Delivering high-performance, real-time ray tracing required two innovations: dedicated ray-tracing hardware, RT Cores; and Tensor Cores for high-performance AI processing for advanced denoising, anti-aliasing and super resolution.
RT Cores accelerate ray tracing by speeding up the process of finding out where a ray intersects with the 3D geometry of a scene. These specialized cores accelerate a tree-based ray-tracing structure called a bounding volume hierarchy, or BVH, used to calculate where rays and the triangles that comprise a computer-generated image intersect.
Reinventing graphics, NVIDIA and our partners have been driving Turing to market through a stack of products that now range from the highest performance product, at $999, all the way down to an entry gamer, at $149. The RTX products, with RT Cores and Tensor Cores, start at $349.
To be sure, earlier GPU architectures, such as Pascal, were designed to accelerate DirectX 12. So on this hardware, these calculations are performed on the programmable shader cores, a resource shared with many other graphics functions of the GPU.
Turing represents the biggest architectural leap forward in over a decade, providing a new core GPU architecture that enables major advances in efficiency and performance for PC gaming, professional graphics applications, and deep learning inferencing.
Using new hardware-based accelerators and a Hybrid Rendering approach, Turing fuses rasterization, real-time ray tracing, AI, and simulation to enable incredible realism in PC games, amazing new effects powered by neural networks, cinematic-quality interactive experiences, and fluid interactivity when creating or navigating complex 3D models.

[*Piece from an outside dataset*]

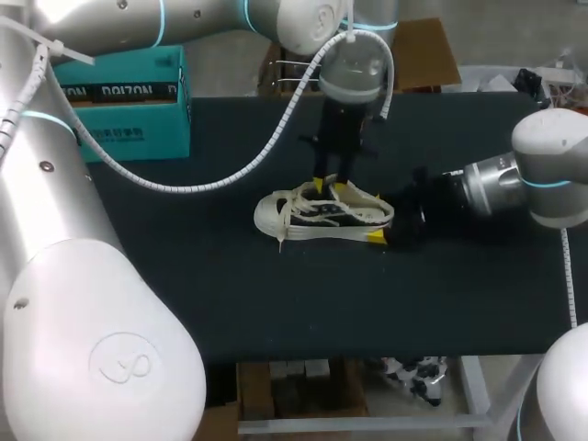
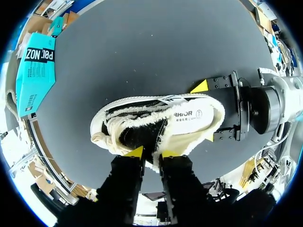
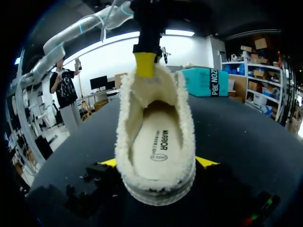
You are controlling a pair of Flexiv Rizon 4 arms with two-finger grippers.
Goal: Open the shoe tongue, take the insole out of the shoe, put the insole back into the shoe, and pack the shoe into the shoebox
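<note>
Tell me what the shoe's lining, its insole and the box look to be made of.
Lining: cream fleece or faux shearling, judging by its fuzzy, tufted pile.
Insole: smooth matte fabric or foam, flat with a printed mark; I cannot tell which.
Box: probably teal cardboard, judging by its sharp folded edges and flat printed faces.

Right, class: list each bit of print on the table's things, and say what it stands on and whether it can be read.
Shoebox: big white lettering on a black band, a brand mark, not quoted; smaller lines below blurred.
Insole: dark brand word above an oval stamp, not quoted; stamp's print too small.
Shoe outside: no print visible.
</note>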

In addition to its groundbreaking AI and ray tracing features, Turing also includes many new advanced shading features that improve performance, enhance image quality, and deliver new levels of geometric complexity.
Figure 1 shows how Turing reinvents graphics with an entirely new architecture that includes enhanced Tensor Cores, new RT Cores, and many new advanced shading features. Turing combines programmable shading, real-time ray tracing, and AI algorithms to deliver incredibly realistic and physically accurate graphics for games and professional applications.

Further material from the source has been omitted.